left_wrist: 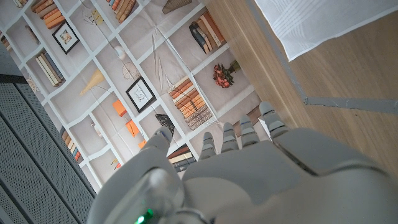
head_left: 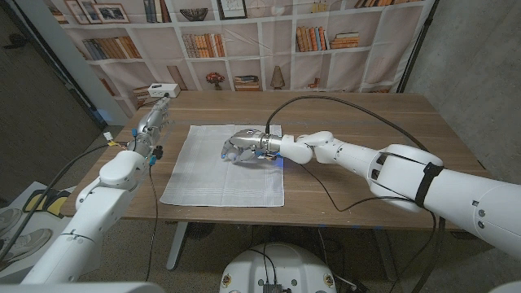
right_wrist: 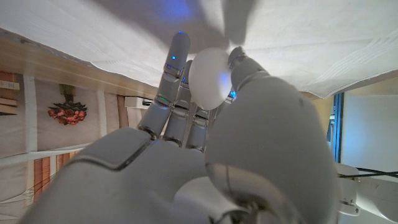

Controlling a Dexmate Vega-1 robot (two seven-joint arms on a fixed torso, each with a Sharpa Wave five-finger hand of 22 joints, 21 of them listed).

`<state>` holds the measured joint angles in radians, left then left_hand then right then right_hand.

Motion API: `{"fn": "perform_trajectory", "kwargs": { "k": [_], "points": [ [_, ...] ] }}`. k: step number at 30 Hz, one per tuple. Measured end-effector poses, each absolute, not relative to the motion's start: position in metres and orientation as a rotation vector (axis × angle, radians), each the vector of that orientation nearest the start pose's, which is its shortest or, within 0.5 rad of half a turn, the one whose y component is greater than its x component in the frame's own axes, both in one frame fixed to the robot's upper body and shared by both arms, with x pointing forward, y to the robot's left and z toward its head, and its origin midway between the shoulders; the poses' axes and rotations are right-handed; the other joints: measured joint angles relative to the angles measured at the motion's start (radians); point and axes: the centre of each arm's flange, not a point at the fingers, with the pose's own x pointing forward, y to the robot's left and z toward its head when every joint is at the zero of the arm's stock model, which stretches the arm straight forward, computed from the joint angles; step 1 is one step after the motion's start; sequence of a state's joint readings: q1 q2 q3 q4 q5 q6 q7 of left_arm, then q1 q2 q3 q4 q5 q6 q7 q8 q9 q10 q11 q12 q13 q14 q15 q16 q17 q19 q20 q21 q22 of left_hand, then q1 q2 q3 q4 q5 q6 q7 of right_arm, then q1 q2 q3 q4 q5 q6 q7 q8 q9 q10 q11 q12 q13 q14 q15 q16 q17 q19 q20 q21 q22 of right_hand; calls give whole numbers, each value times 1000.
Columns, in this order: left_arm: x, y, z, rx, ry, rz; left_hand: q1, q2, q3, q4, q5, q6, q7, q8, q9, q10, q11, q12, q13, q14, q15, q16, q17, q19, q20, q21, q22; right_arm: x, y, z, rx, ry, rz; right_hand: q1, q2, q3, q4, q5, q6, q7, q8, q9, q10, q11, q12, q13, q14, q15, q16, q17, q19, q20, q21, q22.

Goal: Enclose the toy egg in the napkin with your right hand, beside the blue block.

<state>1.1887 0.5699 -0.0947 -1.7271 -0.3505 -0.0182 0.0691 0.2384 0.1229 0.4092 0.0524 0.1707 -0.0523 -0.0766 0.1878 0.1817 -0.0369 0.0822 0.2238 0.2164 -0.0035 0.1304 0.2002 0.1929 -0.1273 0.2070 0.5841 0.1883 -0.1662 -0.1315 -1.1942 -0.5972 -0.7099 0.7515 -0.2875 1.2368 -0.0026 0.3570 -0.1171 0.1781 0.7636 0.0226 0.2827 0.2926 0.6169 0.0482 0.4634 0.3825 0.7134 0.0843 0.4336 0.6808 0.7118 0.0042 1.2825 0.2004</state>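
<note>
A white napkin [head_left: 213,171] lies spread flat on the wooden table [head_left: 366,130]. My right hand [head_left: 244,146] hovers low over the napkin's far right part, palm down. In the right wrist view the white toy egg [right_wrist: 209,78] is pinched between the thumb and fingers [right_wrist: 176,59] of my right hand [right_wrist: 205,162], just off the napkin [right_wrist: 298,37]. A sliver of the blue block [head_left: 281,161] peeks out under my right wrist at the napkin's right edge. My left hand [head_left: 155,120] reaches along the table left of the napkin, fingers [left_wrist: 239,134] straight, holding nothing.
A small white box [head_left: 163,89] stands at the table's back left corner. A black cable [head_left: 342,102] arcs over the table behind my right arm. A bookshelf backdrop [head_left: 244,41] hangs behind the table. Bare wood lies right of the napkin.
</note>
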Motion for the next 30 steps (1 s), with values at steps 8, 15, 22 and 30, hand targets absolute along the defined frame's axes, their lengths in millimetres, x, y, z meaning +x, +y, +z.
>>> {"fn": "perform_trajectory", "kwargs": {
  "k": [8, 15, 22, 30],
  "points": [
    [558, 408, -7, 205, -595, 114, 0, 0, 0, 0, 0, 0, 0, 0, 0, -5, 5, 0, 0, 0, 0, 0, 0, 0, 0, -4, 0, 654, 27, -27, -1587, -1101, 778, -45, 63, -49, 36, 0, -65, -31, -40, -9, -77, -35, -60, -32, -60, -71, -98, -51, -285, -52, -80, -37],
    [560, 406, -4, 202, -603, 106, 0, 0, 1, -1, 0, 0, 0, 0, 0, -5, 5, 0, 0, 0, 0, 0, 0, 0, 0, -4, 0, 655, 21, -26, -1636, -1058, 783, -137, 55, -101, 59, 12, -134, -55, -68, -22, -156, -47, -114, -52, -98, -127, -133, -50, -349, 7, -153, -39],
    [561, 405, -3, 198, -611, 100, 0, 0, 4, -4, 0, 0, 0, 0, 0, -5, 5, 0, 0, 0, 0, 0, 0, 0, 0, -7, 0, 654, 16, -25, -1678, -1009, 796, -263, -8, -170, 90, 40, -261, -71, -94, -36, -257, -46, -182, -67, -201, -135, -176, -60, -450, 148, -248, -34],
    [560, 404, -2, 196, -618, 97, 0, 0, 4, -4, 0, 0, 0, 0, 0, -5, 5, 0, 0, 0, 0, 0, 0, 0, 0, -7, 0, 652, 12, -23, -1715, -944, 814, -343, -34, -225, 112, 68, -440, -79, -109, -47, -364, -46, -233, -69, -317, -128, -202, -60, -543, 207, -343, -36]
  ]
}}
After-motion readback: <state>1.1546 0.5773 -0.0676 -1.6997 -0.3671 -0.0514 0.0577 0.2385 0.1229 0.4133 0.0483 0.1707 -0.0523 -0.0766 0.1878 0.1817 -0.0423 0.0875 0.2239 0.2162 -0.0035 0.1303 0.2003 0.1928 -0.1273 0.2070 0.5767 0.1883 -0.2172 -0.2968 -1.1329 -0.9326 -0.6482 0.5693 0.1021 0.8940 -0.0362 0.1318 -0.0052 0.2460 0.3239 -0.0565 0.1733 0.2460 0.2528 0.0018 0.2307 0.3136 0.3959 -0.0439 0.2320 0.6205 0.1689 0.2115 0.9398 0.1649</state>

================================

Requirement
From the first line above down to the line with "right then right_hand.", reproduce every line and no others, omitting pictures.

Written solution
left_wrist: 
head_left: 
right_wrist: 

Controlling a Dexmate Vega-1 robot (two seven-joint arms on a fixed torso, each with a Sharpa Wave five-finger hand of 22 joints, 21 of them listed).

`<state>` holds the measured joint angles in radians, left then left_hand then right then right_hand.

No more output will be produced.